それからしばらく、僕たちの間に不思議な沈黙が流れた。
「……楓さん」
「何?」
「怖くないの?」
さっきまでとは違う、絞り出すような声で絢音が言った。
「いくら作戦があってもさ、相手は神様なんだよ? こんなこと想像もしたくないけど、もしかしたら楓さん、本当の本当に死んじゃうかもしれない。なのに……なのにどうして、そんなに落ち着いていられるの?」
決戦の刻、神を打ち倒す運命の日は――明日だ。
夜明けと同時に僕たちはここを発つ。次に戻るのは蛇神に勝利して、絢音を迎えに来るときになるだろう。
「……僕だって怖いよ」
短く返した、その瞬間。絢音が息を飲んだのが分かった。
「じゃあ、なんで」
「前にも似たようなことがあったからかな」
僕がまだ人間だった頃。恐怖を殺して、黒羽と一緒に妖狐へと挑んだときのことは、今でもよく覚えている。
当時の絶望感に比べれば、今回はまだ太刀打ちが出来そうな分、楽なものだった。
「それに、僕は一人じゃない。頼もしい仲間が傍にいる。だから怖いとは思っても、尻尾巻いて逃げ出す気にはならない」
にしても、どうして絢音はこんなことを訊いてきたんだろう。
気丈そうに見えて、実は怯えてたりするのかな。彼女にはカラテがあるとはいえ、自分一人だけが人間で、しかも見知った相手がいないとなれば、不安を抱くのは至極当然だ。
「大丈夫」
絢音を安心させるため、僕は彼女にそっと手を伸ばし、優しくこちらを向くように促す。
絢音の瞳は心なしか潤んでいた。透き通る黒が正面から僕を見つめ返してくる。繊細な吐息のリズムに合わせて、絢音はその肩をゆっくりと上下させていた。

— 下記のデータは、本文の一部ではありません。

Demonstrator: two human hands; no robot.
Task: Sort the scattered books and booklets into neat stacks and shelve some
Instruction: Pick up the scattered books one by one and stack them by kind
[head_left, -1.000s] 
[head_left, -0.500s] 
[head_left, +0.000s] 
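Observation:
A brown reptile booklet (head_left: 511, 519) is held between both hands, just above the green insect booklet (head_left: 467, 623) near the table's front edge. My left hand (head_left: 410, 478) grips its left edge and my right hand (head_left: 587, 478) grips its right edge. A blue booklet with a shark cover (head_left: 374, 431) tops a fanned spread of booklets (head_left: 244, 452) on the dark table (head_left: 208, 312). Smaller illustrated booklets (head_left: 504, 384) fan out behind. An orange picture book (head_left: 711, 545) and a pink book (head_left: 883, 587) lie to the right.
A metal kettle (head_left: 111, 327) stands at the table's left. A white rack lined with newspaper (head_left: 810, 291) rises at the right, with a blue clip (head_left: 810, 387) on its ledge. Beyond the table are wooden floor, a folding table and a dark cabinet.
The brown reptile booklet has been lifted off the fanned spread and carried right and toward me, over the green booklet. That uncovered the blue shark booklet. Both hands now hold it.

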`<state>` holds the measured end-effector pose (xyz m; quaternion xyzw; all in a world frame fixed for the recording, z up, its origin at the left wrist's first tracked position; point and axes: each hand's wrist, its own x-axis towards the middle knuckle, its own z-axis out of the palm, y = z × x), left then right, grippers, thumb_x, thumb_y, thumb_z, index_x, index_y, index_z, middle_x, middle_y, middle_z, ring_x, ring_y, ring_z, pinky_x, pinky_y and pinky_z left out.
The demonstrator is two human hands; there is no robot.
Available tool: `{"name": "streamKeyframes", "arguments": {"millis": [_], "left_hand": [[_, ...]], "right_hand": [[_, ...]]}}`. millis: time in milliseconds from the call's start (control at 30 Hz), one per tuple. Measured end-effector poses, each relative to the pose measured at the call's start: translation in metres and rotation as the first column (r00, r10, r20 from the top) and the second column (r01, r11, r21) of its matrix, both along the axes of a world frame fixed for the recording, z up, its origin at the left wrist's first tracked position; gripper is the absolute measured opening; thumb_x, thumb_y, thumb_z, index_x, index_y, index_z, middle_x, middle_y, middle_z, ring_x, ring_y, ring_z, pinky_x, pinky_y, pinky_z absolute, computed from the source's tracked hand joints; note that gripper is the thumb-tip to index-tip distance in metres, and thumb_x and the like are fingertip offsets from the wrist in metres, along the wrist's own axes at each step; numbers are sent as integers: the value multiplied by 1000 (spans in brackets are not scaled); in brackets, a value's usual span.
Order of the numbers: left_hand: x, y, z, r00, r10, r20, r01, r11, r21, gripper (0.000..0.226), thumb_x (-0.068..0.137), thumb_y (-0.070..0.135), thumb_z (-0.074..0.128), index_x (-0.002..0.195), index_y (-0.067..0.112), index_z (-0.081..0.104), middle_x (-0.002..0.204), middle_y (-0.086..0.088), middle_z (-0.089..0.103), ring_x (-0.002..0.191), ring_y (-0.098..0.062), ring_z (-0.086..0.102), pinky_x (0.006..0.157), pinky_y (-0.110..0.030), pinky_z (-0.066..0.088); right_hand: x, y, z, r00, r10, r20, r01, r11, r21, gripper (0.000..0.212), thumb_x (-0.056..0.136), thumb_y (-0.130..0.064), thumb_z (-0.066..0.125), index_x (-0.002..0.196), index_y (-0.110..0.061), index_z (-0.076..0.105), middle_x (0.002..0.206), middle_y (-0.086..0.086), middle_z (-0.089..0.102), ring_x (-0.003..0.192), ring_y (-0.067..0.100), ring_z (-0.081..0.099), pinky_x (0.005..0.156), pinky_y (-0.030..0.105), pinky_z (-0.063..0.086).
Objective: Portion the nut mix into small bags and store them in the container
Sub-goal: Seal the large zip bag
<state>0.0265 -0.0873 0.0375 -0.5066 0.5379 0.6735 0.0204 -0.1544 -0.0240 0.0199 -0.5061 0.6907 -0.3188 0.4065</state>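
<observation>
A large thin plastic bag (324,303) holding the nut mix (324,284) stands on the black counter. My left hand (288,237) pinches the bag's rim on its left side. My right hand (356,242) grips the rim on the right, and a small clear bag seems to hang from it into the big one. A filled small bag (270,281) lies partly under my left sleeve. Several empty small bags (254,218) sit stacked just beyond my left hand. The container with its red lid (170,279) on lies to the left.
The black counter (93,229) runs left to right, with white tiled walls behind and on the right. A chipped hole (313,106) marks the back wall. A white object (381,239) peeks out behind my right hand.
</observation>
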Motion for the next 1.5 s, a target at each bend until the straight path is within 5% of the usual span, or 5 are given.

瞬き、一つ。長いまつげの向こう側、瞳に映った夜空の月が、振動で揺らいで幻想的にぼやけた。
「何があっても、君に手出しはさせないよ」
「ふぇっ!? その、それって、つまり――」
「事が終わるまで君を守るって意味」
僕たちみんなで。一人や二人じゃ心許ないが、そこそこの強さを持った人外が四人もいるのだ。明日の作戦だって、一度に全滅しないようなものを組んであるし。万一の場合でも、生き残った方が絢音を連れて、この村から無事に脱出できるだろう。
問題無いよな、よし。
「かっ、楓さん!」
そこでようやく、僕は絢音の様子がおかしいことに気が付いた。右手を背にやり、左手で頬を掻き、僕ではないどこか遠くを見つめ、しきりに口の開け閉めを繰り返している。
「どしたの?」
「えっと。あ、ありがとうござい、ます」
「……どういたしまして?」
何故に敬語?? 挙動不審な振る舞いが気になって、僕が絢音に尋ねようとしたときだった。
「――八十五点」
近くの茂みから拍手が聞こえ。それと同時に一人の女性が、暗闇をかき分けて姿を現す。
「楓くんにしては、上出来ですよ」
レジ袋を片手にぶら下げて、木崎加奈がそこに立っていた。